22 short tests of Combine – Part 1: Protocols

I wrote some experiments around Combine, Apple’s reactive programming framework, to gain insight into how Combine handles edge cases that have caused problems for me in other reactive programming frameworks. How do subscriptions work? How do I cache computations? When are publishers and subscribers released? Under what circumstances is Combine thread-safe? Is re-entrancy possible? Does Combine guarantee delivery-order? How does Combine’s performance compare to pre-existing reactive frameworks?

Looking at everything in one article got much too long so I broke it into three parts:

re-implementing the core protocols of Combine
a trio of topics: shared computation, shared reference lifetimes and sharing subscribers
asynchrony, threading and performance

This article will be the first third of my investigation, covering an effort to re-implement the three key protocols of Combine: Publisher, Subscriber and Subscription.

Download: The code for this series, CombineExploration, is available on github.

Warning: This is not a tutorial for Combine. I won’t be using Combine in anything resembling a conventional manner. This is going to be a look at some edge cases in Combine, testing behaviors that aren’t really documented and may therefore change in future.

Publisher and Subscriber

Apple’s Combine is built around two key protocols, Publisher and Subscriber.

The naïve intepretation of Combine is that a Publisher emits a sequence of values.

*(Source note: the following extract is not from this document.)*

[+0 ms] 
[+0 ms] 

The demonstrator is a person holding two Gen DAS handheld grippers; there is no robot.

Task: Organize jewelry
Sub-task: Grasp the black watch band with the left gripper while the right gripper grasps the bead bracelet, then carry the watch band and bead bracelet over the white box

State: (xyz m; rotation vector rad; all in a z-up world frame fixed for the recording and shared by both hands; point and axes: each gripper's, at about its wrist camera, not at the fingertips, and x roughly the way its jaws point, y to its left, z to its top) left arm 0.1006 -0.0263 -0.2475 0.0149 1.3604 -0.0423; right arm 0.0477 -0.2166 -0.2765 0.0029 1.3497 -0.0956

This common interpretation is not accurate but the distinction between this “naïve” interpretation and an “accurate” interpretation is rare enough that we often ignore the difference.

Publisher is defined as:

protocol Publisher {
   associatedtype Output
   associatedtype Failure : Error
   func receive<S>(subscriber: S) where S : Subscriber, Self.Failure == S.Failure, Self.Output == S.Input
}

According to the protocol, a Publisher does not emit values but receives Subscribers. Of course, depending on what a Subscriber is, the Publisher might still directly emit values into these Subscribers that it receives.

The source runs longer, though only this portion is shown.